§ **Your objective**
Give the entries again exactly. Skip the pictures.

§ **Data records**
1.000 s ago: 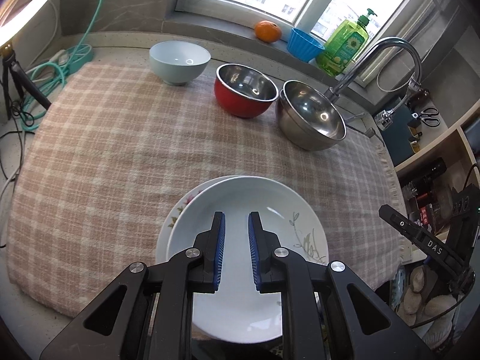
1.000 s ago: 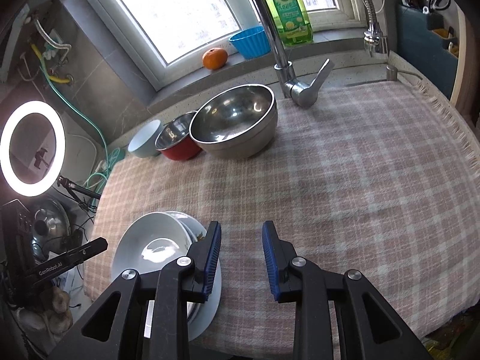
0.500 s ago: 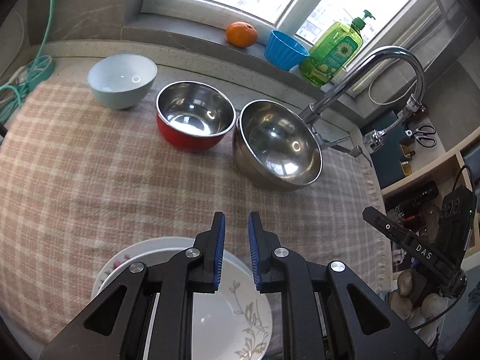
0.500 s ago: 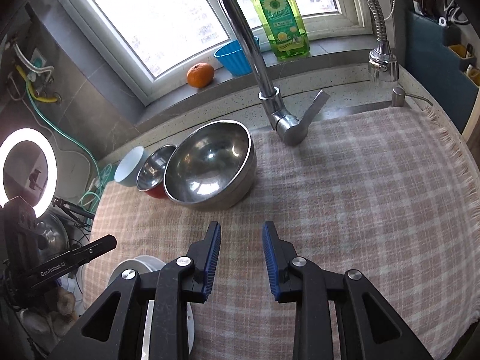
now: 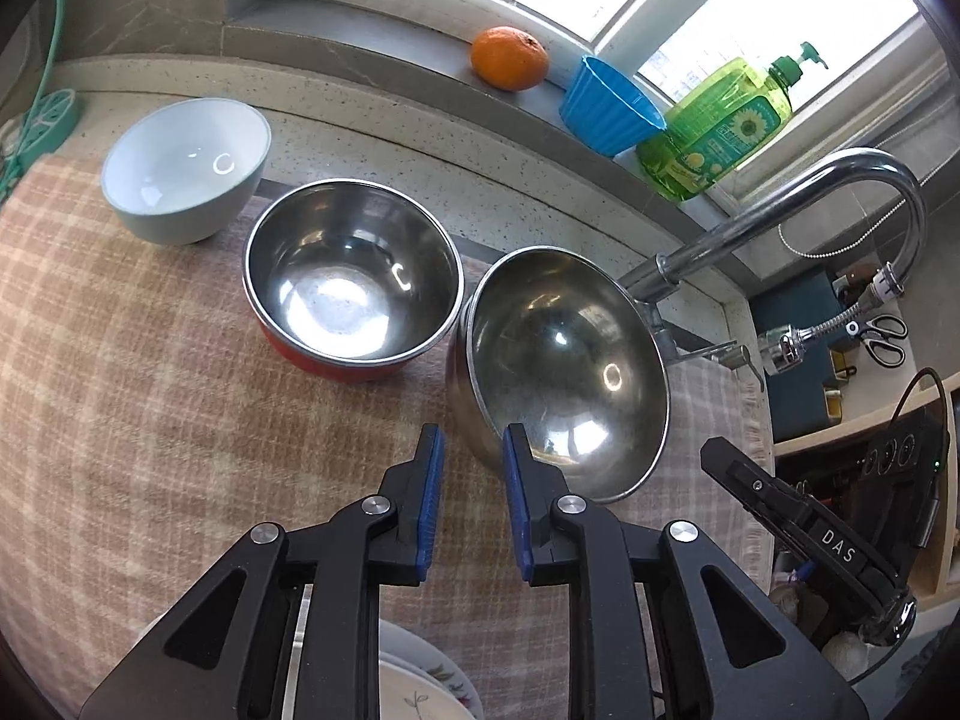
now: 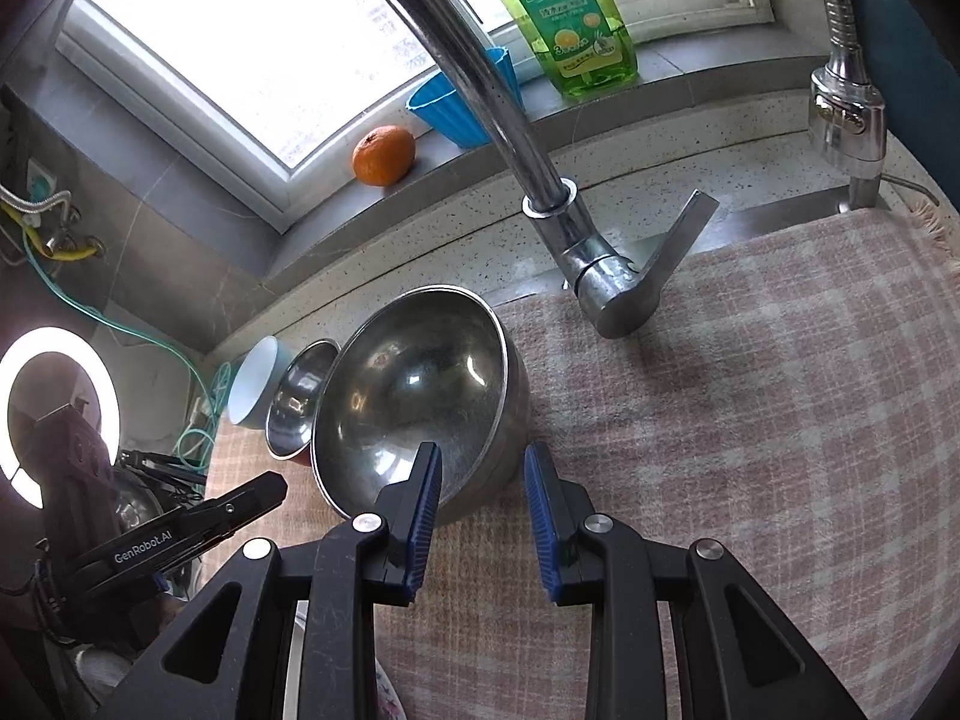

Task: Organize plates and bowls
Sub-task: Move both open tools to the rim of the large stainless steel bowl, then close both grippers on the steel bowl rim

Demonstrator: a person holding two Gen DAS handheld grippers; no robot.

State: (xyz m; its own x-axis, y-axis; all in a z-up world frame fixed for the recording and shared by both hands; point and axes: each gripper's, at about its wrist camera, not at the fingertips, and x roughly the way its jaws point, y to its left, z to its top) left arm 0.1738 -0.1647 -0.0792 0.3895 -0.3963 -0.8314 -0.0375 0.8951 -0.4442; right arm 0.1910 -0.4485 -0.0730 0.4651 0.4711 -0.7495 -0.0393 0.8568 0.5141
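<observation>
Three bowls stand in a row on the checked cloth (image 5: 150,408): a pale blue bowl (image 5: 183,171), a red bowl with a steel inside (image 5: 351,279) and a large steel bowl (image 5: 567,369). My left gripper (image 5: 472,462) is open and empty, its right finger at the large steel bowl's near rim. My right gripper (image 6: 483,468) is open and empty, its jaws either side of the steel bowl's (image 6: 414,390) right wall. The red bowl (image 6: 294,399) and pale blue bowl (image 6: 258,384) lie behind it. Stacked white plates (image 5: 420,690) show under the left gripper.
A chrome tap (image 6: 540,180) rises behind the steel bowl. On the window sill stand an orange (image 5: 509,57), a blue cup (image 5: 609,105) and a green soap bottle (image 5: 717,126). A ring light (image 6: 54,414) stands at the left in the right wrist view.
Both grippers have moved forward from the plates toward the large steel bowl. The plates have dropped almost out of both views. Both grippers stay open.
</observation>
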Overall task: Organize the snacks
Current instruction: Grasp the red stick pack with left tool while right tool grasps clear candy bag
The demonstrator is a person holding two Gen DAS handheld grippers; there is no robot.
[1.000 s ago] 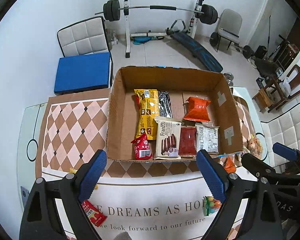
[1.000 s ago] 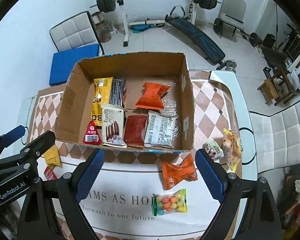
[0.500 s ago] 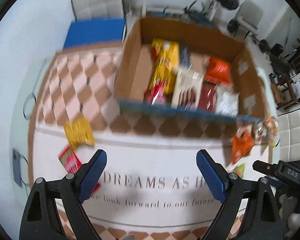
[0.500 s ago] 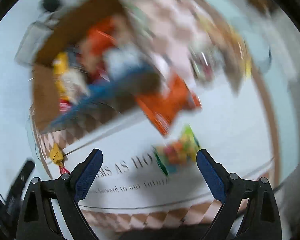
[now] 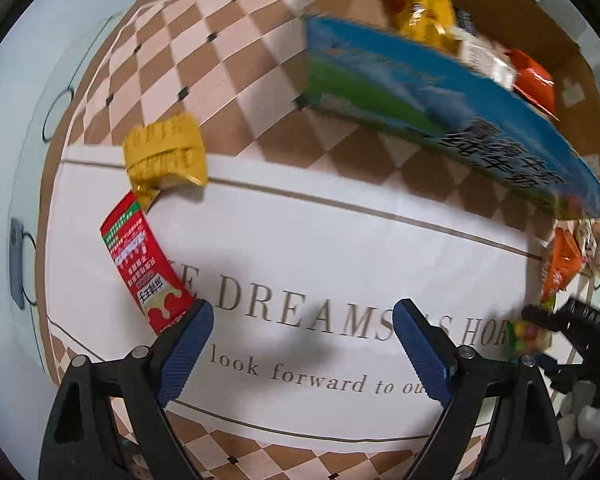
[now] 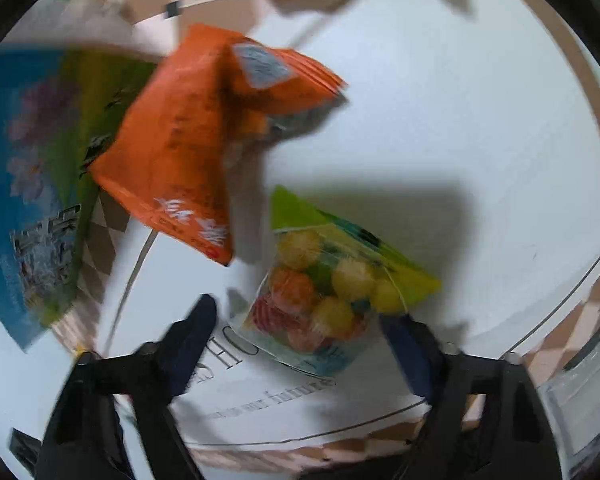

§ **Answer below**
1.000 s ago: 
1.000 s ago: 
0.500 s ago: 
0.500 s ago: 
now: 
now: 

Task: Organize plates and bowls
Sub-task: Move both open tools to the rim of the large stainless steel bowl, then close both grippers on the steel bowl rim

Demonstrator: a person holding two Gen DAS handheld grippers; no robot.

State: (xyz m; its own x-axis, y-axis; all in a z-up world frame fixed for the recording and shared by both hands; point and axes: each gripper's, at about its wrist camera, not at the fingertips, and x roughly the way its jaws point, y to its left, z to its top) left arm 0.1738 -0.1647 -0.0792 0.3895 -0.3963 -0.8314 -0.0375 0.8951 -0.4442; right arm 0.1910 -0.4485 -0.0730 0.4651 0.4711 -0.7495 -0.0393 0.8568 0.5141
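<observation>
Three bowls stand in a row on the checked cloth (image 5: 150,408): a pale blue bowl (image 5: 183,171), a red bowl with a steel inside (image 5: 351,279) and a large steel bowl (image 5: 567,369). My left gripper (image 5: 472,462) is open and empty, its right finger at the large steel bowl's near rim. My right gripper (image 6: 483,468) is open and empty, its jaws either side of the steel bowl's (image 6: 414,390) right wall. The red bowl (image 6: 294,399) and pale blue bowl (image 6: 258,384) lie behind it. Stacked white plates (image 5: 420,690) show under the left gripper.
A chrome tap (image 6: 540,180) rises behind the steel bowl. On the window sill stand an orange (image 5: 509,57), a blue cup (image 5: 609,105) and a green soap bottle (image 5: 717,126). A ring light (image 6: 54,414) stands at the left in the right wrist view.
Both grippers have moved forward from the plates toward the large steel bowl. The plates have dropped almost out of both views. Both grippers stay open.
</observation>
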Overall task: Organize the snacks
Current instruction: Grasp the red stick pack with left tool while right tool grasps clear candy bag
The demonstrator is a person holding two Gen DAS handheld grippers; there is no robot.
[1.000 s ago] 
[1.000 s ago] 
[0.500 s ago] 
[0.500 s ago] 
[now] 
[now] 

What came before is the complete response.